> [Exercise details]: From the data below, give the number of lines holding the word "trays", with nothing else added.

Segment Start: Material provided

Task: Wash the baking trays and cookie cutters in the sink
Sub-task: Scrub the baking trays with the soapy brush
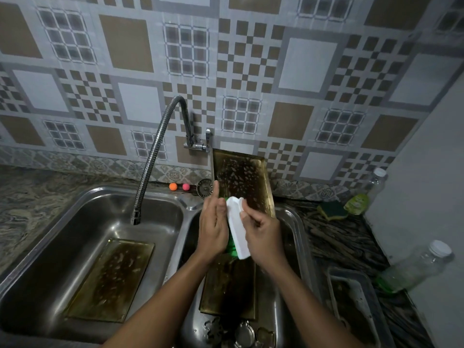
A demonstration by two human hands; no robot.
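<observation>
Over the right sink basin my right hand grips a white scrub brush with green bristles. My left hand lies against the brush's bristle side, fingers straight and pointing up. A greasy baking tray leans upright against the wall behind the hands. A second tray lies in the right basin below them. A third tray lies flat in the left basin. Several metal cookie cutters sit at the right basin's near end.
A flexible tap arches over the left basin. On the right counter are a green sponge, a soap pouch, two clear bottles and a grey rectangular tin. Two small balls and a drain strainer sit behind the sinks.
</observation>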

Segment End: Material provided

> [The answer]: 2